- [Exercise goal] Only the lines of the listing below that run from the line with "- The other" through the line with "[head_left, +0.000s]" are to be set down, word for word. Pictures stay out.

- [Data for the task]
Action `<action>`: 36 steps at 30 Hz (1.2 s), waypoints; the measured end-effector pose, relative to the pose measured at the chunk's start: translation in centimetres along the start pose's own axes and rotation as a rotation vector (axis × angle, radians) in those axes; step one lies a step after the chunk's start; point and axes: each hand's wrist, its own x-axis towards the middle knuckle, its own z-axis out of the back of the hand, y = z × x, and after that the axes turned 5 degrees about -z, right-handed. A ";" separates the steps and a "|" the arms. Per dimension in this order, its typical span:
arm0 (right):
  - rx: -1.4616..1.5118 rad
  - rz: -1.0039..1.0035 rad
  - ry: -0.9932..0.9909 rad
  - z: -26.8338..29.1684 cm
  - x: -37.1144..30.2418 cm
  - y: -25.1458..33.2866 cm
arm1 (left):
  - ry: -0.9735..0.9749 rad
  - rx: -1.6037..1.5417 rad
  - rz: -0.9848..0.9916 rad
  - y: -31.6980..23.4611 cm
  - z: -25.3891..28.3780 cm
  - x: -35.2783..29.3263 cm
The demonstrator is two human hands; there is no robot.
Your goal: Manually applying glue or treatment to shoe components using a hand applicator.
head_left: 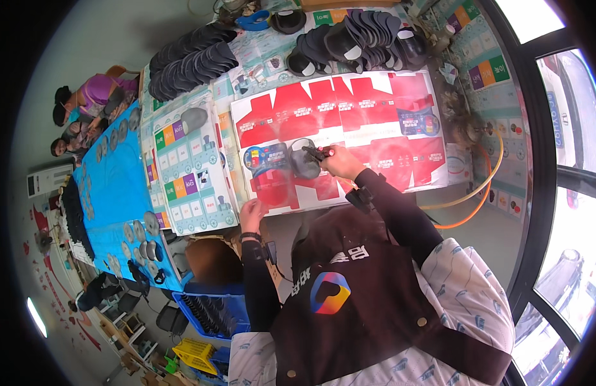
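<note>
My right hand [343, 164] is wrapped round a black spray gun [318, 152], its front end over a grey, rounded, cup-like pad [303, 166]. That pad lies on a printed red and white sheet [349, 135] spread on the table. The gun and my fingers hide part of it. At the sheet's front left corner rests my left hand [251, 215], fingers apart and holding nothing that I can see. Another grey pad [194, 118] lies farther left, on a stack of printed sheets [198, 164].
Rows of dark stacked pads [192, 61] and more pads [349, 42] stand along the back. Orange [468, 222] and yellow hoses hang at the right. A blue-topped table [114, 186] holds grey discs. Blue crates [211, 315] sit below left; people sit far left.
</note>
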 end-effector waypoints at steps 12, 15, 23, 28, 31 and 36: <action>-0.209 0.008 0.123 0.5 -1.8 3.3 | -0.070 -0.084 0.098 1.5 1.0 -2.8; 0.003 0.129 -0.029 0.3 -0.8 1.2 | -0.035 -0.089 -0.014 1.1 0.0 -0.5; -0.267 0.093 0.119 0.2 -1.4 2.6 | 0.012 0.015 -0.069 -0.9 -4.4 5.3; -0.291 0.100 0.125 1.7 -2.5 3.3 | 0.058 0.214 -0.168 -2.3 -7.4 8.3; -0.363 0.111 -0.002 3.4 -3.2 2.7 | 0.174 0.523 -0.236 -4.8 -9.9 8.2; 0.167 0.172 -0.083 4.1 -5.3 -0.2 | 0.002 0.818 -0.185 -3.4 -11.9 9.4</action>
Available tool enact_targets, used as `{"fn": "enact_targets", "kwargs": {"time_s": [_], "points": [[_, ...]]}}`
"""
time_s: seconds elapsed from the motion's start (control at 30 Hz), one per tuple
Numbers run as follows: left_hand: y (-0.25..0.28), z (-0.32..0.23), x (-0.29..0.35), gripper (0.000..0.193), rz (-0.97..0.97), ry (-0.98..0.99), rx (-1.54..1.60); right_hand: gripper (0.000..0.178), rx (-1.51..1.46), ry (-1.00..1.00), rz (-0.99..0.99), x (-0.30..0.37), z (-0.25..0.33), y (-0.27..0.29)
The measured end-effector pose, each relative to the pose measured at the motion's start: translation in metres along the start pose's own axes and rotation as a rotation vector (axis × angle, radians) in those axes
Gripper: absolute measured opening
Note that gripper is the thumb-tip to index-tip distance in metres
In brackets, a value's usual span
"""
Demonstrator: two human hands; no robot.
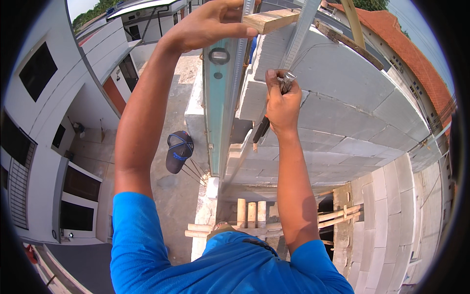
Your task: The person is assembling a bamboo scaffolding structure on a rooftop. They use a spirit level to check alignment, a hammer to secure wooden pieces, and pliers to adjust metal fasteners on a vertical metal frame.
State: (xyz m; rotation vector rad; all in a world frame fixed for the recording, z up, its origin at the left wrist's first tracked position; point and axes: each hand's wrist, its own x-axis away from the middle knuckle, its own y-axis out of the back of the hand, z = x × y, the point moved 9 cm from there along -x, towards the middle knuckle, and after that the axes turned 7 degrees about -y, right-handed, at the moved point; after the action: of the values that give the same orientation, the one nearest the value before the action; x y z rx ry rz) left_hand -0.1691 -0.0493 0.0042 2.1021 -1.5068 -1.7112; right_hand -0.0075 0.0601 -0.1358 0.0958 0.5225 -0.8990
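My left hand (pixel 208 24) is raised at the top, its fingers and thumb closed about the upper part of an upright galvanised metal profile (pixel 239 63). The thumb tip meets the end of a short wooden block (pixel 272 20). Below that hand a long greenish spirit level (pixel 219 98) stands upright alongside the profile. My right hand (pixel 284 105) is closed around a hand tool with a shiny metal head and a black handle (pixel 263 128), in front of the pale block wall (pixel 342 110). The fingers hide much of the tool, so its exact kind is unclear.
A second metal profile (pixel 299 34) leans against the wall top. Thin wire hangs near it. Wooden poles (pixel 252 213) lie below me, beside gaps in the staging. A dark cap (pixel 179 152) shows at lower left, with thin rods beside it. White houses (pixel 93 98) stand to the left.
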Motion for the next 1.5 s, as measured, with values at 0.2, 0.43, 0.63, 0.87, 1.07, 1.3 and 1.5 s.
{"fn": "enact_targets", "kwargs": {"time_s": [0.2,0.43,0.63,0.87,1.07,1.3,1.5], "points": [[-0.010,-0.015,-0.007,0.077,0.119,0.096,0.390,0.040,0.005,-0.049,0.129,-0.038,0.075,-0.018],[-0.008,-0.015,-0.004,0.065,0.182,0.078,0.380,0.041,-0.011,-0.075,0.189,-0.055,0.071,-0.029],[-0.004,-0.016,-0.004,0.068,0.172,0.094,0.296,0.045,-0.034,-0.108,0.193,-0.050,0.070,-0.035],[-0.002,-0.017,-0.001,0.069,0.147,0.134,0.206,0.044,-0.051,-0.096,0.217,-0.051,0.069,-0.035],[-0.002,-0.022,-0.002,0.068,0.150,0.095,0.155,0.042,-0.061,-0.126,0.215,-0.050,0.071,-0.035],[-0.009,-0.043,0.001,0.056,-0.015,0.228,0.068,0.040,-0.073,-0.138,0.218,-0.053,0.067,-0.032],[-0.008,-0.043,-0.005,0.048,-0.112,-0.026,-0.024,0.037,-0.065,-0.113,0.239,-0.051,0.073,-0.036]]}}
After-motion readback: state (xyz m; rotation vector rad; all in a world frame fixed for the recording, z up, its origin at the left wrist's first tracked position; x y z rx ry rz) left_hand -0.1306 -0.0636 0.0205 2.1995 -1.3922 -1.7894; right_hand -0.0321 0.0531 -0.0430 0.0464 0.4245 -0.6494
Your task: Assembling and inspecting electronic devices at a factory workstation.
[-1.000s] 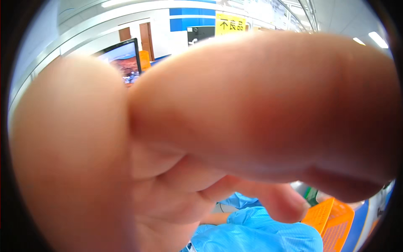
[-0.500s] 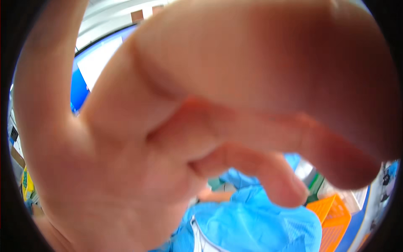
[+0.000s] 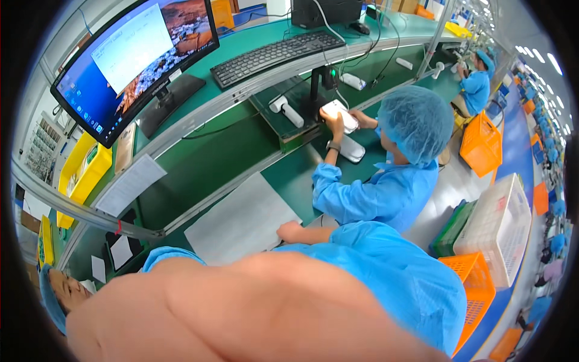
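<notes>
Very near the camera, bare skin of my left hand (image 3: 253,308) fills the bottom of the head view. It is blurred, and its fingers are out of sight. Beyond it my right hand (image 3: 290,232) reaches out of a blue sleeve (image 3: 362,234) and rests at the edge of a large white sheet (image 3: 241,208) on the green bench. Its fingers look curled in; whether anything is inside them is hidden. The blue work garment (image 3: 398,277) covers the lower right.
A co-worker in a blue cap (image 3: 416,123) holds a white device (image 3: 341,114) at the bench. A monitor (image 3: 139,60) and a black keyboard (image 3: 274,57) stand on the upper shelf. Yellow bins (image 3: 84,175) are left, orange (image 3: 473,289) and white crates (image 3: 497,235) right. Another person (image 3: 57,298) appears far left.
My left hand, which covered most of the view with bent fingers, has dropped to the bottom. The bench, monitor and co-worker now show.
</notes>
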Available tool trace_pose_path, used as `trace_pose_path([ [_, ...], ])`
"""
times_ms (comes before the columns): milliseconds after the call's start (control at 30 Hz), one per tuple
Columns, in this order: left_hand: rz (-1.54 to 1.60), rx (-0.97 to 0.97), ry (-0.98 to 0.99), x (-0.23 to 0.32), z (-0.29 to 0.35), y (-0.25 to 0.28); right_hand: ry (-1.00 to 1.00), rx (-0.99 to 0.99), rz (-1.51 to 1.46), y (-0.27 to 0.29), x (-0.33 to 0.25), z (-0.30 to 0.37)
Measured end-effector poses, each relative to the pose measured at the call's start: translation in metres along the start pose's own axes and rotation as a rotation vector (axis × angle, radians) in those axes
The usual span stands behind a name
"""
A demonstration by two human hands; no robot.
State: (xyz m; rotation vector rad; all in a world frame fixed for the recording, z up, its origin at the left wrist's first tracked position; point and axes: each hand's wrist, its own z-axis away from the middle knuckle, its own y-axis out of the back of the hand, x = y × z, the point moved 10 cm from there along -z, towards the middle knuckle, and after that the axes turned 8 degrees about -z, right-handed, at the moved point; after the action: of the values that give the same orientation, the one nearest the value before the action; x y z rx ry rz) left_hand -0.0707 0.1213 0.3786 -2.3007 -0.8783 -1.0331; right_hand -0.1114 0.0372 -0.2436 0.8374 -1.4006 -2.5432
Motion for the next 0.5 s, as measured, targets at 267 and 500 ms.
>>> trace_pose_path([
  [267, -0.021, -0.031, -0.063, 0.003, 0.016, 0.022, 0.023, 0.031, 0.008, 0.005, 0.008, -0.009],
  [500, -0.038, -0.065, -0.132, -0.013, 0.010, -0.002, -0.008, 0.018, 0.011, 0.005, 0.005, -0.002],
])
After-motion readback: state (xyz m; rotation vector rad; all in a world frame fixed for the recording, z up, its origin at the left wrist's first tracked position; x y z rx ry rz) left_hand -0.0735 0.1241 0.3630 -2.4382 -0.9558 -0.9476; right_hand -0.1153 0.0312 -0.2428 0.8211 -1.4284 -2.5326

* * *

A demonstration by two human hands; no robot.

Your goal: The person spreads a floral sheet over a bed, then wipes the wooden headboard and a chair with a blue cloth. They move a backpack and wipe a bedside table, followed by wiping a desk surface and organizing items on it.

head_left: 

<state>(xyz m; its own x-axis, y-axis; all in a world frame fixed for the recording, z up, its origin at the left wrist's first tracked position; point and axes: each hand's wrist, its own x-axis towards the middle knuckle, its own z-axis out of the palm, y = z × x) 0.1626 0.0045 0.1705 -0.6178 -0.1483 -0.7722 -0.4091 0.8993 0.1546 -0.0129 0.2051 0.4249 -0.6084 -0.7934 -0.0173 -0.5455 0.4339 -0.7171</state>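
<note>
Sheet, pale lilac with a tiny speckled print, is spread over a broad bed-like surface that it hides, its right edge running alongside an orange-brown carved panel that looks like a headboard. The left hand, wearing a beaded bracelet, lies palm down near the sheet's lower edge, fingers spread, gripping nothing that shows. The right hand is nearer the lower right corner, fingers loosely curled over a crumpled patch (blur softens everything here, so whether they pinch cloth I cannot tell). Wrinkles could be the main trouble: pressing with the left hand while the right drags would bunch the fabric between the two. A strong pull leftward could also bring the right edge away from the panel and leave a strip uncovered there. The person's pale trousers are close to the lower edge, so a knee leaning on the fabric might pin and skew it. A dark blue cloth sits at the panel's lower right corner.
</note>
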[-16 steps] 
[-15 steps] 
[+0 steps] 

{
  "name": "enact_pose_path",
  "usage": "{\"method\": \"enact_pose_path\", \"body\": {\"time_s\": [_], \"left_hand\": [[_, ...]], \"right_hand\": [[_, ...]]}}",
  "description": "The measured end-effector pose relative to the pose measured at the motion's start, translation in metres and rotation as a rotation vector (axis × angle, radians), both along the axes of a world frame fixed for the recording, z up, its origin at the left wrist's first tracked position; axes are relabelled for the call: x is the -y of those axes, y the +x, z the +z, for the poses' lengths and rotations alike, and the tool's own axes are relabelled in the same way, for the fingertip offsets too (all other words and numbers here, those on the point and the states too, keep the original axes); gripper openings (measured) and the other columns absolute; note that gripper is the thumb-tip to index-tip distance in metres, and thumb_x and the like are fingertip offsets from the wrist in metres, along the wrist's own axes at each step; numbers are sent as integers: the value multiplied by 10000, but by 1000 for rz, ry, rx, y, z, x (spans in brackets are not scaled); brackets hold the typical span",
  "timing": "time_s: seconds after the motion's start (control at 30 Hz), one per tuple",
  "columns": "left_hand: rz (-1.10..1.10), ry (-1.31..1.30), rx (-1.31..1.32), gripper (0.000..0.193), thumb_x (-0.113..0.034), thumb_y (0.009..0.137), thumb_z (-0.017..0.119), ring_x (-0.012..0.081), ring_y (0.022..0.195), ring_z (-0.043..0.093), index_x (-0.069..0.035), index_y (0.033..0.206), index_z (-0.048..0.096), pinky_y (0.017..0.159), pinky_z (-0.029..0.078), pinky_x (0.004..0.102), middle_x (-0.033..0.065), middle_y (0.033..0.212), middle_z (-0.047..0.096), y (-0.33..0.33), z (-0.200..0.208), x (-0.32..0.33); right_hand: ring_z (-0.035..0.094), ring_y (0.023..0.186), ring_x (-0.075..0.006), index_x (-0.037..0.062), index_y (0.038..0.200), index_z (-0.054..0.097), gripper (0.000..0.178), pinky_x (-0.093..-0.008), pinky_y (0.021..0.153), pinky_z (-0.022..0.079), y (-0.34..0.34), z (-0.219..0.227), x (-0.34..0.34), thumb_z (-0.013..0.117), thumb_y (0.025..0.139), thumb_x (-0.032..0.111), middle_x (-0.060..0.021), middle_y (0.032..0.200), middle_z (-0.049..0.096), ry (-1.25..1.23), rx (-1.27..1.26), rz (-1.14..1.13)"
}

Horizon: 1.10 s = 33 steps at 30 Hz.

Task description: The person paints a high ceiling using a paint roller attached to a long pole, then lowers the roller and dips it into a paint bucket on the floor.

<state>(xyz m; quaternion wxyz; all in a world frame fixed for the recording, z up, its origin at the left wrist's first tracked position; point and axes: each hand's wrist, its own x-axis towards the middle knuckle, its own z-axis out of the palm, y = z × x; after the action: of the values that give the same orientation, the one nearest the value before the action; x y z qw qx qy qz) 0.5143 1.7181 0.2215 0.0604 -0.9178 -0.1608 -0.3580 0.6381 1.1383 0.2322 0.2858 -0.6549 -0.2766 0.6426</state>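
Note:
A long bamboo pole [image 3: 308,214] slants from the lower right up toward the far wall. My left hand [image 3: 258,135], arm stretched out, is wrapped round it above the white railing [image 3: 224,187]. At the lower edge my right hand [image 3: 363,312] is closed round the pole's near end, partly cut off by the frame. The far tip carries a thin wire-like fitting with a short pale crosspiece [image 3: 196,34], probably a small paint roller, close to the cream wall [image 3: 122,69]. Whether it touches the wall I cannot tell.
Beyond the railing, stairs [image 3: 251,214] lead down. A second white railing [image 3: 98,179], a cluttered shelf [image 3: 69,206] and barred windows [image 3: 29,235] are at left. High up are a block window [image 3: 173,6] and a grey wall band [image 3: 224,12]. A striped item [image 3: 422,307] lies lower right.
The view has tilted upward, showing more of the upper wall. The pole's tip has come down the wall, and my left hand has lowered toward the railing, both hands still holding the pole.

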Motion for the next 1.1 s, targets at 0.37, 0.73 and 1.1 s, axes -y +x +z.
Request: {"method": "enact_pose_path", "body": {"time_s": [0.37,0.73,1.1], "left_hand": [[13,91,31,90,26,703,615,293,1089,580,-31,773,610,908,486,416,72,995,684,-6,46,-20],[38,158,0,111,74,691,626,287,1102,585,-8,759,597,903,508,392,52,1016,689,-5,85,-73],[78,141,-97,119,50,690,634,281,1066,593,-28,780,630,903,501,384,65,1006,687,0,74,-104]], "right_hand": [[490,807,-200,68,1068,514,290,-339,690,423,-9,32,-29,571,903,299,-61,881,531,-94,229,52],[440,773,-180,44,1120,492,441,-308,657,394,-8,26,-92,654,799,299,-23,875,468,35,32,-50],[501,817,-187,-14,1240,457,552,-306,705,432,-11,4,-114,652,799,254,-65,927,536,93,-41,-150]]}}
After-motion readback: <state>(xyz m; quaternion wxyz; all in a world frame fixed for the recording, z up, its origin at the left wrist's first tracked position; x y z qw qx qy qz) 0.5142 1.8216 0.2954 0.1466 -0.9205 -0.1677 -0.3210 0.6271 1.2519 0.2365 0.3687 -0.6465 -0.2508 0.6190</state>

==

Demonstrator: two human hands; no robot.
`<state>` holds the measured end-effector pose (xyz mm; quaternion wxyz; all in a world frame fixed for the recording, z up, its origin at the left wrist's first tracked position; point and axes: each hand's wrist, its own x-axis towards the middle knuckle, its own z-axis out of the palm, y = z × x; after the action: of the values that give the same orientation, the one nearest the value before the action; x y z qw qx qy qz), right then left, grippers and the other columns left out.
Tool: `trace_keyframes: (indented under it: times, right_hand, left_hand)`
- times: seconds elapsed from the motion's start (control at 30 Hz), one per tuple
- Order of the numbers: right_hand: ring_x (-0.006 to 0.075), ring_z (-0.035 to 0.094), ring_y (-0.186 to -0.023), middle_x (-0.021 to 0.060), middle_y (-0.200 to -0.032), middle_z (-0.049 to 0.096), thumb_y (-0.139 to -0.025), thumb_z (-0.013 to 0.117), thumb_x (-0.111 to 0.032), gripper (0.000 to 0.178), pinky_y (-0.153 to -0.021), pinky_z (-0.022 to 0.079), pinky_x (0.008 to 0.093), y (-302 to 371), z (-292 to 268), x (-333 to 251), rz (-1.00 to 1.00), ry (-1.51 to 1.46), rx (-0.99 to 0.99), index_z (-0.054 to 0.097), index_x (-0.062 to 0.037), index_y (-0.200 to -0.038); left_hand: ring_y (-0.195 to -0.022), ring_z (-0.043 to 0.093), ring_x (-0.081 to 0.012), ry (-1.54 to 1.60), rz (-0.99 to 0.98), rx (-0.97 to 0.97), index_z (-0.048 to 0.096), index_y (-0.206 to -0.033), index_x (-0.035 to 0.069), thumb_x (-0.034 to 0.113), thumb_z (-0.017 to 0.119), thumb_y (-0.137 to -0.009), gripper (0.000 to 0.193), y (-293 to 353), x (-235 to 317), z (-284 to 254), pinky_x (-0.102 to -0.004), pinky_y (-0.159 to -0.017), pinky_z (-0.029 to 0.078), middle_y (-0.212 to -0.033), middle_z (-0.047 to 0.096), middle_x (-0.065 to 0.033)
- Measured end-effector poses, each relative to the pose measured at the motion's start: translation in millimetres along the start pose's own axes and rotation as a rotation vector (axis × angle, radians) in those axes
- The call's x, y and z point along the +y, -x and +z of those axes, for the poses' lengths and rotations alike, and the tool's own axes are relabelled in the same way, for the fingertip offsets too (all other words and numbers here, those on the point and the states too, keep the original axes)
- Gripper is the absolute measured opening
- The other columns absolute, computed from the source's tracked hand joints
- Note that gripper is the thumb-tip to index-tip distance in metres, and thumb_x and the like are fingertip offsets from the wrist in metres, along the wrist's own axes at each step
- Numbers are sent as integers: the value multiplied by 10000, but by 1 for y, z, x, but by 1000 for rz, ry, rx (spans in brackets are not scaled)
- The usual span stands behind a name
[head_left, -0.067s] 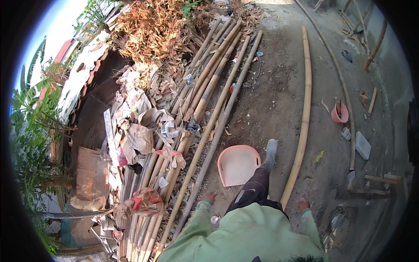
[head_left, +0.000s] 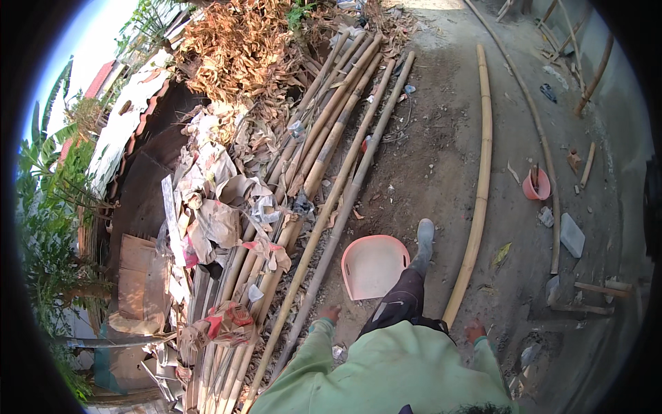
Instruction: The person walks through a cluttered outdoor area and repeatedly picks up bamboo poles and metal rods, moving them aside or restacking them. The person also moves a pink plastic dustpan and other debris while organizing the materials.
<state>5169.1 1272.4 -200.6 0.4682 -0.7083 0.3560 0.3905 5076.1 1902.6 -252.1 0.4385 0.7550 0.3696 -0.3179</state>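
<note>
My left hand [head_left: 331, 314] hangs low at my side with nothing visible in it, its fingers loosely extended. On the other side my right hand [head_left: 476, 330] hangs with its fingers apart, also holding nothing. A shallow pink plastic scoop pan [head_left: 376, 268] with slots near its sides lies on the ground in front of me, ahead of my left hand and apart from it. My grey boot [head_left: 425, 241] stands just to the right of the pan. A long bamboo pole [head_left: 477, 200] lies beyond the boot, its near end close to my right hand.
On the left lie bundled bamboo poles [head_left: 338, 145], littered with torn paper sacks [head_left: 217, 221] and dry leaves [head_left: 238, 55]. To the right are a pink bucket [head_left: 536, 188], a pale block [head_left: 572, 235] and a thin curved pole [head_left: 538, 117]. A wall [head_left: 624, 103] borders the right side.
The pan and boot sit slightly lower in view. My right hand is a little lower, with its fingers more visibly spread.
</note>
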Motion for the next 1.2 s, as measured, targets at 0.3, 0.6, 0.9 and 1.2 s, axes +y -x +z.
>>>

- [Task solution]
- The other columns absolute, computed from the source's tracked hand joints
- Note that gripper is the thumb-tip to index-tip distance in metres, and thumb_x and the like are fingertip offsets from the wrist in metres, along the wrist's own axes at each step
- Numbers are sent as integers: the value multiplied by 10000, but by 1 for y, z, x, but by 1000 for rz, ry, rx (spans in brackets are not scaled)
- The usual span stands behind a name
[head_left, -0.067s] 
[head_left, +0.000s] 

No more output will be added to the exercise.